La décision conjointe des ministères de l’Agriculture et du Commerce d’instaurer un prix de référence mobile pour l’huile d’olive continue de susciter de vives réactions. Aujourd’hui, sur les ondes d’Express fm, le président du Syndicat des agriculteurs tunisiens (Synagri), Midani Dhaoui, a publiquement critiqué cette mesure, estimant qu’elle accentue les tensions au sein de la filière. Selon lui, le prix arrêté ne reflète ni la réalité des coûts de production ni les équilibres économiques du secteur.
Une décision qui fracture la filière
Pour le Synagri, la fixation du prix à 10 dinars le kilo au niveau des huileries a créé un climat de crispation inédit entre agriculteurs et propriétaires d’huileries. Midani Dhaoui affirme que cette situation a conduit certaines unités de transformation à refuser la réception des olives, paralysant partiellement la campagne oléicole dans plusieurs régions. Il dénonce une mesure « improvisée » qui n’a pas fait l’objet d’une concertation globale avec l’ensemble des acteurs concernés.
Le cœur du désaccord réside dans l’écart entre le prix de référence fixé et les coûts réels supportés par les agriculteurs. Le président du syndicat souligne que la majorité de la production actuelle provient désormais de cultures irriguées, nettement plus coûteuses en raison de la hausse des intrants, de l’énergie et de la main-d’œuvre.
Dans ces conditions, le prix annoncé ne permettrait pas de couvrir les frais engagés, faisant peser l’essentiel de l’effort financier sur le seul producteur. Il estime que le prix réel devrait se situer à pas moins de 14 dinars le kilogramme, et ce, afin d’absorber les coûts de production, de transformation et de commercialisation.
Inquiétudes sur l’avenir de l’oliveraie tunisienne
Midani Dhaoui a également pointé la faible valorisation de l’huile d’olive tunisienne sur les marchés internationaux. Malgré une qualité reconnue parmi les meilleures au monde, le produit tunisien demeure, selon lui, vendu à des prix inférieurs à ceux de nombreux concurrents.
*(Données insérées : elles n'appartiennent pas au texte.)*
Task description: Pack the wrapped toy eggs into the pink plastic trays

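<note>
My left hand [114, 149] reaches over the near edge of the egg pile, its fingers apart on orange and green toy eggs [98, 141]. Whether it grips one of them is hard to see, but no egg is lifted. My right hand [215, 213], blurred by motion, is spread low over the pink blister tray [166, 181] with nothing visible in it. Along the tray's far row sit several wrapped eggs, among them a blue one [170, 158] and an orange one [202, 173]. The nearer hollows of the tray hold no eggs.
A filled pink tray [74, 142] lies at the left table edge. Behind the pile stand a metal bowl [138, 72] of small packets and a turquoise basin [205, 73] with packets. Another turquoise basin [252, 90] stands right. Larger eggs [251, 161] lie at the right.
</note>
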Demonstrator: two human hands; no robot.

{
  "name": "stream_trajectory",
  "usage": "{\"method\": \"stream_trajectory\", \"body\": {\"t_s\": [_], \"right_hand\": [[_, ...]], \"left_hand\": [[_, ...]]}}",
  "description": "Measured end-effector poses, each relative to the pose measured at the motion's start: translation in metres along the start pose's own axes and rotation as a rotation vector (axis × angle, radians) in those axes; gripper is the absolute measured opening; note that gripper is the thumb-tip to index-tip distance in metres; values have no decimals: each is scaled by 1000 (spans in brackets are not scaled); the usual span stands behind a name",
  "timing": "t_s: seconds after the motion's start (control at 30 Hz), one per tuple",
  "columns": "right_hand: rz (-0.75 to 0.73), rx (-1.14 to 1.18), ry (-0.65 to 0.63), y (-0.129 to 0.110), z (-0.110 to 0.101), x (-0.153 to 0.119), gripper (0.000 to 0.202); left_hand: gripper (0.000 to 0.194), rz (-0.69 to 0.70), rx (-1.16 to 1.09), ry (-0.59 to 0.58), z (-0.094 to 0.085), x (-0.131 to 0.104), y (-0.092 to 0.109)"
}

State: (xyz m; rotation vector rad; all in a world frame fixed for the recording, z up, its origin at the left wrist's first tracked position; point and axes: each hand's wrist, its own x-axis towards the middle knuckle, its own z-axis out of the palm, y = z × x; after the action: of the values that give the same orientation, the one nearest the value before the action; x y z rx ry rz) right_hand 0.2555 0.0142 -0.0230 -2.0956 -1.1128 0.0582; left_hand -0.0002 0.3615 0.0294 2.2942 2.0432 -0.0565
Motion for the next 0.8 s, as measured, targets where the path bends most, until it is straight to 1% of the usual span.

Il attribue cette situation à des politiques conjoncturelles et à des décisions prises dans l’urgence, sans vision stratégique à long terme.
Au-delà de la conjoncture actuelle, le syndicat s’inquiète pour la pérennité d’un patrimoine agricole estimé à près de 120 millions d’oliviers. En l’absence de politiques proactives garantissant une rémunération équitable des producteurs, Midani Dhaoui redoute un désengagement progressif des agriculteurs et une fragilisation durable de la filière, pourtant centrale pour l’économie nationale et les exportations.
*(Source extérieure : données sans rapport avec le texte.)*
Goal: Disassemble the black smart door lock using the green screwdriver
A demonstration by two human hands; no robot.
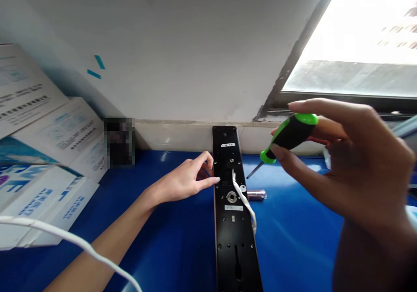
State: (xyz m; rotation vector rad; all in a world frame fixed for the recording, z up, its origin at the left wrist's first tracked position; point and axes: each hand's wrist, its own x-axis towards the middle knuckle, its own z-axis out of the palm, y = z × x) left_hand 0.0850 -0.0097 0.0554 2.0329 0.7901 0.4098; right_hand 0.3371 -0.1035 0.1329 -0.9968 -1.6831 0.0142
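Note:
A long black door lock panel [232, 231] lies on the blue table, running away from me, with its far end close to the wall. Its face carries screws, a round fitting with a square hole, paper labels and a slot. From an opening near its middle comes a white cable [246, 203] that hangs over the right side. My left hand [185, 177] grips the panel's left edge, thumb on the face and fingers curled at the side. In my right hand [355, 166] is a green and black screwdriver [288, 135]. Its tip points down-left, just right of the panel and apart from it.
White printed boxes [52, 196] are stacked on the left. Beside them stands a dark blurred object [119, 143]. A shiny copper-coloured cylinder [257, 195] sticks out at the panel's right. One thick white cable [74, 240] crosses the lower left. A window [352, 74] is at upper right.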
Appel à une révision des prix
Face à cette situation, le président du Synagri appelle les autorités à revoir leur approche et à fixer des prix « réels », alignés sur les coûts de production. Il estime qu’assurer aux agriculteurs des revenus décents constitue une condition indispensable pour préserver la filière, apaiser les tensions avec les huileries et maintenir la compétitivité de l’huile d’olive tunisienne sur les marchés internationaux.
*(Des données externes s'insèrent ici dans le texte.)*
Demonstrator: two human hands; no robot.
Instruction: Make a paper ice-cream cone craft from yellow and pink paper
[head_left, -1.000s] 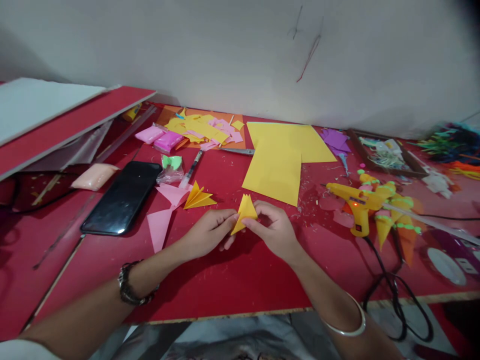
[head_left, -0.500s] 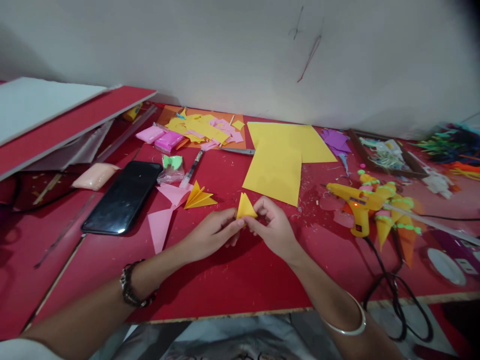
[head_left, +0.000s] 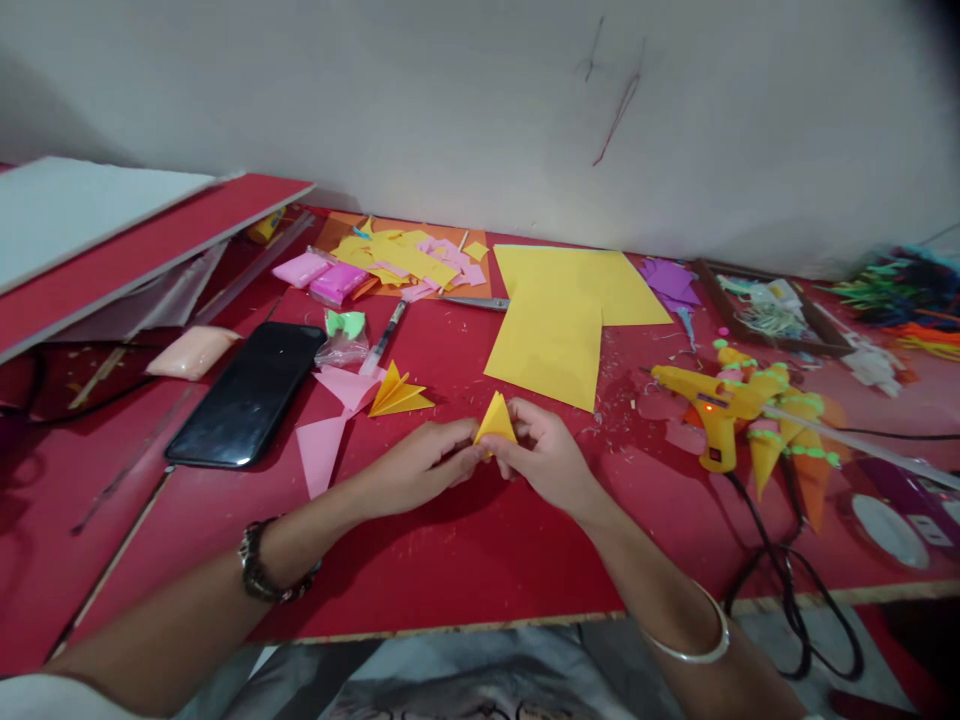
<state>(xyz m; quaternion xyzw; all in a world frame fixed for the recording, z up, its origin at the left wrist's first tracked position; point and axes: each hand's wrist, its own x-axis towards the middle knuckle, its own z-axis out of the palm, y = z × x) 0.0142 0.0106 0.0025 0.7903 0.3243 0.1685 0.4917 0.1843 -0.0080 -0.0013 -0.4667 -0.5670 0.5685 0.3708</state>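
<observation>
Between my two hands is a small folded piece of yellow paper, its pointed end up, held just above the red table. My left hand pinches its left lower edge with thumb and fingers. The thumb of my right hand presses on its front, while the right fingers curl behind it, partly hidden. A folded yellow paper piece with fanned pleats lies to the left of my hands. Beside that one are pink paper pieces. Flat yellow sheets spread out beyond my fingers.
A black phone lies at left near packets of clay. Scissors are partly under the yellow sheet. At right, a yellow glue gun with a lit light and looped cable rests by paper cones. Paper scraps lie behind.
The folded yellow paper has turned slightly in my fingers, its tip shifting a little to the right. Both hands stay on it.
</observation>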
Les ministères de l’Agriculture et du Commerce, ont conjointement annoncé, mardi 23 décembre 2025, l’instauration d’un prix de référence mobile pour l’huile d’olive au niveau des huileries. Ce prix est fixé à 10 dinars le kilogramme pour la campagne agricole 2025–2026.
Selon ce communiqué, cette mesure vise à encadrer le marché de l’huile d’olive et à garantir le bon déroulement du processus de récolte et de transformation des olives. Elle cherche également à préserver l’équilibre de la filière et à protéger les intérêts de tous les acteurs, en particulier les petits producteurs.